Abstract: This paper discusses a large-scale simulation approach using a parallel computing toolkit and server message block. The simulation targets complex mathematical models, enhancing computational efficiency and accuracy. The authors highlight the methodology, computational framework, and potential applications in scientific research.

These articles reflect Dr. Panjit Musik’s extensive work in developing innovative educational tools and applying computational methods to solve practical problems in agriculture and physics education. His research contributes significantly to enhancing teaching methodologies and improving resource management in various domains.

Research Timeline

Dr. Musik’s research timeline spans over three decades, beginning with his master’s research in 1990 on computer control of humidity in experimental greenhouses. His doctoral research in 2005 focused on large-scale water flow simulation using Mathematica. In the years following, he has conducted numerous studies on integrating remote sensing data, developing computer-based experiments, and smart farming solutions.

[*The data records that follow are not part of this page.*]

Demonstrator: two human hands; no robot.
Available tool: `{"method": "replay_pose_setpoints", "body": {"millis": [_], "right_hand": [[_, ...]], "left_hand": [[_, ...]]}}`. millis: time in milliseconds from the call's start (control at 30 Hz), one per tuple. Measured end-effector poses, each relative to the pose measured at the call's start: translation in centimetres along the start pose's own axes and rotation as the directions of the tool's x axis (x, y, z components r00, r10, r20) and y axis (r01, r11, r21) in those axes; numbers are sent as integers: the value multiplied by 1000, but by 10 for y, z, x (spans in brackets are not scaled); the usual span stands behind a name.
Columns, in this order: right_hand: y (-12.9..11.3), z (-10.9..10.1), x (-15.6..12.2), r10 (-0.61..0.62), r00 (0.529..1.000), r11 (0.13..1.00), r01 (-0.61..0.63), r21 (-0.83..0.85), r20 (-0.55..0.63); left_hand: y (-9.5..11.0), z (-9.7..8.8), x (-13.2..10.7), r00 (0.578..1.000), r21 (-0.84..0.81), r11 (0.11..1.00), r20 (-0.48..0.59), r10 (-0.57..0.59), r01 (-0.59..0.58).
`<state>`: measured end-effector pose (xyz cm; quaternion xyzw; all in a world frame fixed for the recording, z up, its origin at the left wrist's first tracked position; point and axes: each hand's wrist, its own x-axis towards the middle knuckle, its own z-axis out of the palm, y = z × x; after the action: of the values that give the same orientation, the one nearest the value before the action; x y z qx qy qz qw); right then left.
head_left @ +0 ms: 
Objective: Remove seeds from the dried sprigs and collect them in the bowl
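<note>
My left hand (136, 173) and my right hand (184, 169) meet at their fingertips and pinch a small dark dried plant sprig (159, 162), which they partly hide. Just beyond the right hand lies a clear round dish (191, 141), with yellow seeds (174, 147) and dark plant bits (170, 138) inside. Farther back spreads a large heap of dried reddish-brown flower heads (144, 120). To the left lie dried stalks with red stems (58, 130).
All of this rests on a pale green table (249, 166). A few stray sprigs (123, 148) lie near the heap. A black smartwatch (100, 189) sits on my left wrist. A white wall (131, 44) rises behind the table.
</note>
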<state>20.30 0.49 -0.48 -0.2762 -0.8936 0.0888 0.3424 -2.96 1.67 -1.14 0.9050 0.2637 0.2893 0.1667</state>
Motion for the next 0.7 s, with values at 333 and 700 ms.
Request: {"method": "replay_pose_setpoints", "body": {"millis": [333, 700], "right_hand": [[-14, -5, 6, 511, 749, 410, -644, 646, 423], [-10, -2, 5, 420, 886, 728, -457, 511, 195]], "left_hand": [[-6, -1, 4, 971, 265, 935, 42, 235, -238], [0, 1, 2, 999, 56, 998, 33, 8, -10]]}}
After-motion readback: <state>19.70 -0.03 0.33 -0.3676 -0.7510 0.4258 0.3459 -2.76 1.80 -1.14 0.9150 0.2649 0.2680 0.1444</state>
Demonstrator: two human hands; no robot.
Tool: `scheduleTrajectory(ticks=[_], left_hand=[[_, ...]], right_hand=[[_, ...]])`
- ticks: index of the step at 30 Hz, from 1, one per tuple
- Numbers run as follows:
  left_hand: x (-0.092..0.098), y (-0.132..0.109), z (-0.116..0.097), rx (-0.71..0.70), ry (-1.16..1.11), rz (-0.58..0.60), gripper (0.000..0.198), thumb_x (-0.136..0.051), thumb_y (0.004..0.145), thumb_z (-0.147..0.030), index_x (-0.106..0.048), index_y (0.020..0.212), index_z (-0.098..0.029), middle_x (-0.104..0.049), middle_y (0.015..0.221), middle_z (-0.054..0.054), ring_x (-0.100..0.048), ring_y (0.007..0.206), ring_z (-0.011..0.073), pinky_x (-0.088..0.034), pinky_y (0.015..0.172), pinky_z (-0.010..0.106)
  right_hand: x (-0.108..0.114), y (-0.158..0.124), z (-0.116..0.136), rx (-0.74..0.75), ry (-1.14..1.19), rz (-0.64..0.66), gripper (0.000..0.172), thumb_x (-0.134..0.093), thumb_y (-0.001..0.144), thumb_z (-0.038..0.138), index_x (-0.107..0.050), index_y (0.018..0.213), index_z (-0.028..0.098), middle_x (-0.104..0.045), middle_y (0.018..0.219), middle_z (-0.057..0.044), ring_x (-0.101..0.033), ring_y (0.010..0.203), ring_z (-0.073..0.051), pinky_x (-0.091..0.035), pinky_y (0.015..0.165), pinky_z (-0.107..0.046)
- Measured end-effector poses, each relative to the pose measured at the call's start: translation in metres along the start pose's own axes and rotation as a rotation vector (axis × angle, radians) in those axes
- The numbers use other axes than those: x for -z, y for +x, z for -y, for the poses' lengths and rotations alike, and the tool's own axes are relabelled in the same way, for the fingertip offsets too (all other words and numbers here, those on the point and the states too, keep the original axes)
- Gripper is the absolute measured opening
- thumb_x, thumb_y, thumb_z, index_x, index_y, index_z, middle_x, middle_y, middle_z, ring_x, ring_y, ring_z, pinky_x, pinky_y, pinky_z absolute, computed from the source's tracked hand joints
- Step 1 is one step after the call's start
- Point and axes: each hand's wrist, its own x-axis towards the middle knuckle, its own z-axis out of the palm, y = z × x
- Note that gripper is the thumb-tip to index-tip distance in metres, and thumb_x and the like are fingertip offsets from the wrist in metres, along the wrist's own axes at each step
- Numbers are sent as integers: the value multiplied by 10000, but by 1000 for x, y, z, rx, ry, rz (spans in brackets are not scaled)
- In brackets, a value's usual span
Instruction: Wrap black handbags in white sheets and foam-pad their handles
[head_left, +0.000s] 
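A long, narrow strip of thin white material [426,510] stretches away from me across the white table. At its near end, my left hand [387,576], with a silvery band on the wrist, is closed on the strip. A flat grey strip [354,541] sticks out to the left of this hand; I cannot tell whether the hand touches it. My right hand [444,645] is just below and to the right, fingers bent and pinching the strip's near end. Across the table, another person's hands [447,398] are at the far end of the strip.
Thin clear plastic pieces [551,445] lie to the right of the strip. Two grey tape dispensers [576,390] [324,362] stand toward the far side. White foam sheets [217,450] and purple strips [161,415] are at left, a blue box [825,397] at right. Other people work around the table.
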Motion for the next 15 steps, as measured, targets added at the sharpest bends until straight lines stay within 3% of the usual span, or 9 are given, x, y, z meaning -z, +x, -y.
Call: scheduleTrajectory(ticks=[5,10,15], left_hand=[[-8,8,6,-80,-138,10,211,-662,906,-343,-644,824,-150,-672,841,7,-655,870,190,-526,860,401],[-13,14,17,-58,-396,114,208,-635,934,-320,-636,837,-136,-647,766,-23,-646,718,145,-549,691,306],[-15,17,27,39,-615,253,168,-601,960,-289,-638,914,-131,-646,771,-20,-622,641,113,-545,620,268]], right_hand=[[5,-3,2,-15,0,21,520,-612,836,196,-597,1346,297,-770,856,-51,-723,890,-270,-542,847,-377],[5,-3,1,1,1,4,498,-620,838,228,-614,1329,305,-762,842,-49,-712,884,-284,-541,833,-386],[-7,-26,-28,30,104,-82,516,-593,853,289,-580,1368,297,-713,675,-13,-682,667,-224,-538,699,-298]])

Collaborations and Projects

Dr. Musik has collaborated with various researchers and institutions on projects aimed at developing innovative educational tools and smart farming technologies. His projects include the development of watershed and hydrologic process modeling for flood forecasting, automated water management systems in orchards, and GIS applications for agricultural water management.

Contributions to the Field

Dr. Musik’s contributions to the field include the development of computer-based experimental sets for physics education, large-scale simulations for environmental modeling, and smart farming technologies. His work has provided valuable insights and practical tools for educators, researchers, and farmers, advancing both academic knowledge and real-world applications.